[Items from a data source]
_ _ _ _ _ _ _

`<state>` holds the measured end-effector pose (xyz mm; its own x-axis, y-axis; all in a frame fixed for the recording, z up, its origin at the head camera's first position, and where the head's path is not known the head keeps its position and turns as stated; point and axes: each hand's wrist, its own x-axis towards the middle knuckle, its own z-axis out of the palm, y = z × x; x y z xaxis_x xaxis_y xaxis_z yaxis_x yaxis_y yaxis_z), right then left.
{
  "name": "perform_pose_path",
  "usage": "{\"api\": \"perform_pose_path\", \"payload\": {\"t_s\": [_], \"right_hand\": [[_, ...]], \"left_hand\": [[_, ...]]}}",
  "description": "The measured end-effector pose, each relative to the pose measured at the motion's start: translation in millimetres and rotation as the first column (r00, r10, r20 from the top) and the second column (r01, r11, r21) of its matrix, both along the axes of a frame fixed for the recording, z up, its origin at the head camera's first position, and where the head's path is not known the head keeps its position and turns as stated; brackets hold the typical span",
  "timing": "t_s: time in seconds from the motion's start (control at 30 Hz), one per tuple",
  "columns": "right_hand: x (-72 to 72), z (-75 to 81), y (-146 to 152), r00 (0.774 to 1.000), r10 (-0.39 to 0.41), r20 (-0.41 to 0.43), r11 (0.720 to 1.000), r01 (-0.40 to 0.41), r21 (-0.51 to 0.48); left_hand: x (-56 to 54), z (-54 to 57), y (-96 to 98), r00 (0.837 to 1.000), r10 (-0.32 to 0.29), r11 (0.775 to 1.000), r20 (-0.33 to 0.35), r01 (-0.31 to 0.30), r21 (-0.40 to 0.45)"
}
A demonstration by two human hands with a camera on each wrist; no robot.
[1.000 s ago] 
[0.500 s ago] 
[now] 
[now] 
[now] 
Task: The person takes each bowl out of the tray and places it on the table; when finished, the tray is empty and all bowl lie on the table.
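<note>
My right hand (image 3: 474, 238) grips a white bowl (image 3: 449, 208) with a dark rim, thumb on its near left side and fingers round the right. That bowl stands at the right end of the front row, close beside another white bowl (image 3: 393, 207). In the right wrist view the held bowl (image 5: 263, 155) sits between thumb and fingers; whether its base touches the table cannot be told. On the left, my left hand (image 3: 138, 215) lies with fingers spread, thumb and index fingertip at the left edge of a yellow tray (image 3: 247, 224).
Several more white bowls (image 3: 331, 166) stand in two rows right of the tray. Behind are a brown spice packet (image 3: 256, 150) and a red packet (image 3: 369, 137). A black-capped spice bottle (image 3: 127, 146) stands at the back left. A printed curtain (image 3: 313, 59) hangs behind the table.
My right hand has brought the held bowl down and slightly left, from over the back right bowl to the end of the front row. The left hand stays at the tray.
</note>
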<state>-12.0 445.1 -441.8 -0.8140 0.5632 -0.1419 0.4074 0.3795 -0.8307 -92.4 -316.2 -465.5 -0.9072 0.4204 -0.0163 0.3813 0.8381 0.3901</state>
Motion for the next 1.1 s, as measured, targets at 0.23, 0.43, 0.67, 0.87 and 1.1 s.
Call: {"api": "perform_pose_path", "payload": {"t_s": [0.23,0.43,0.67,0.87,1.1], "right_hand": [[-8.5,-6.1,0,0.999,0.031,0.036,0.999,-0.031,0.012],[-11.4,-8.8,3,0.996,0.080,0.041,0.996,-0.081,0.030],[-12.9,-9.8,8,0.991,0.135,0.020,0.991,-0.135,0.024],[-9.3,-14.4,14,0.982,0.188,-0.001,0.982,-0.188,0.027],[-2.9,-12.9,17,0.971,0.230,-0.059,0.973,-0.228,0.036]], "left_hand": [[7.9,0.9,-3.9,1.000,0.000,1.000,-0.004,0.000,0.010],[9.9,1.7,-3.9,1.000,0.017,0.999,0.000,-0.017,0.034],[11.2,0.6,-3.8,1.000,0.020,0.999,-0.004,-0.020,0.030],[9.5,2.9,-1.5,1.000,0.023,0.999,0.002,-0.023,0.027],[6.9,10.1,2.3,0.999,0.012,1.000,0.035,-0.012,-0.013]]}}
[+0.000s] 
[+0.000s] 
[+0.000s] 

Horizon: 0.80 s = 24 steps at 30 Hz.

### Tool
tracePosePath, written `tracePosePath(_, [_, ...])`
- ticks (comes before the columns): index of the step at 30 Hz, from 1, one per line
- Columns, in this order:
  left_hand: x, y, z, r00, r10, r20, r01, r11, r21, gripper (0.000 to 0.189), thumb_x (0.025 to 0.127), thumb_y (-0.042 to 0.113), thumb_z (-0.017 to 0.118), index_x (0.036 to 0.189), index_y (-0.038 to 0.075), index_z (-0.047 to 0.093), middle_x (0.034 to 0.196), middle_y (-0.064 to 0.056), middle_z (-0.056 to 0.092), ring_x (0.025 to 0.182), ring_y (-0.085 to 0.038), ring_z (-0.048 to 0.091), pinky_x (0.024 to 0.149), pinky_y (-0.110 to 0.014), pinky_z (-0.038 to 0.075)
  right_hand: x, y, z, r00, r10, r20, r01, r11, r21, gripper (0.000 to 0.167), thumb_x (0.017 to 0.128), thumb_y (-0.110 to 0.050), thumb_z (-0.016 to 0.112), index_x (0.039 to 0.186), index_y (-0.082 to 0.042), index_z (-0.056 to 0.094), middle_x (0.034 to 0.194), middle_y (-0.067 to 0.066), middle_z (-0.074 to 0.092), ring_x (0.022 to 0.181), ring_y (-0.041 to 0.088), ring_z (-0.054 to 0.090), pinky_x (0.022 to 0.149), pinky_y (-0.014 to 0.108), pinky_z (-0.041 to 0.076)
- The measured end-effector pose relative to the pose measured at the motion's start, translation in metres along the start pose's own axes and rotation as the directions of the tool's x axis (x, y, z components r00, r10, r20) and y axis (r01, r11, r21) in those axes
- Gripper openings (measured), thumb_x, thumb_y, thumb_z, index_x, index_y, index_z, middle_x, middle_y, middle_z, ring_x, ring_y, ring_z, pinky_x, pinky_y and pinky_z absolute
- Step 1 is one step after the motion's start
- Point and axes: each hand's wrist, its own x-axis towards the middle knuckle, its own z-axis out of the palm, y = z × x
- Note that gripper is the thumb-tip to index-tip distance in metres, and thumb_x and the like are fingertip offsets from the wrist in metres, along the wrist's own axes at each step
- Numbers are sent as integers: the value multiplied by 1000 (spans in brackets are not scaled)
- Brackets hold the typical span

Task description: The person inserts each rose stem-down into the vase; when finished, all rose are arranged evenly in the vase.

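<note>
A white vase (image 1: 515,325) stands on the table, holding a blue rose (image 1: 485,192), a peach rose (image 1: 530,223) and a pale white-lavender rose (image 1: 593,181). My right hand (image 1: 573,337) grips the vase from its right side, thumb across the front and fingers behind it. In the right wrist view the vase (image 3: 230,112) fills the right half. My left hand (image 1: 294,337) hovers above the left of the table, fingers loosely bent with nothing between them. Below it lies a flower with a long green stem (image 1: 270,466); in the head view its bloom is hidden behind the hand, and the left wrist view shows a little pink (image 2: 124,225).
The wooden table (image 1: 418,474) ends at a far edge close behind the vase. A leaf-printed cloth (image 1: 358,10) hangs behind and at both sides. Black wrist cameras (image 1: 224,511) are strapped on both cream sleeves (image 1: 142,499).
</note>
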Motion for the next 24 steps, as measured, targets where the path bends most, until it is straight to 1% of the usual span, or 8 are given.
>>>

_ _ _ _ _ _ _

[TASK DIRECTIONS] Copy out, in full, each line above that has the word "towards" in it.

[PROBLEM SOLUTION]
`<state>` holds the measured end-effector pose (xyz mm; its own x-axis, y-axis; all in a frame fixed for the recording, z up, its origin at the head camera's first position, and where the head's path is not known the head keeps its position and turns as stated; point and axes: each hand's wrist, its own x-axis towards the middle knuckle, its own z-axis out of the palm, y = z × x; x y z xaxis_x xaxis_y xaxis_z yaxis_x yaxis_y yaxis_z), right then left.
- Point and axes: each hand's wrist, its own x-axis towards the middle knuckle, its own z-axis out of the palm, y = z × x

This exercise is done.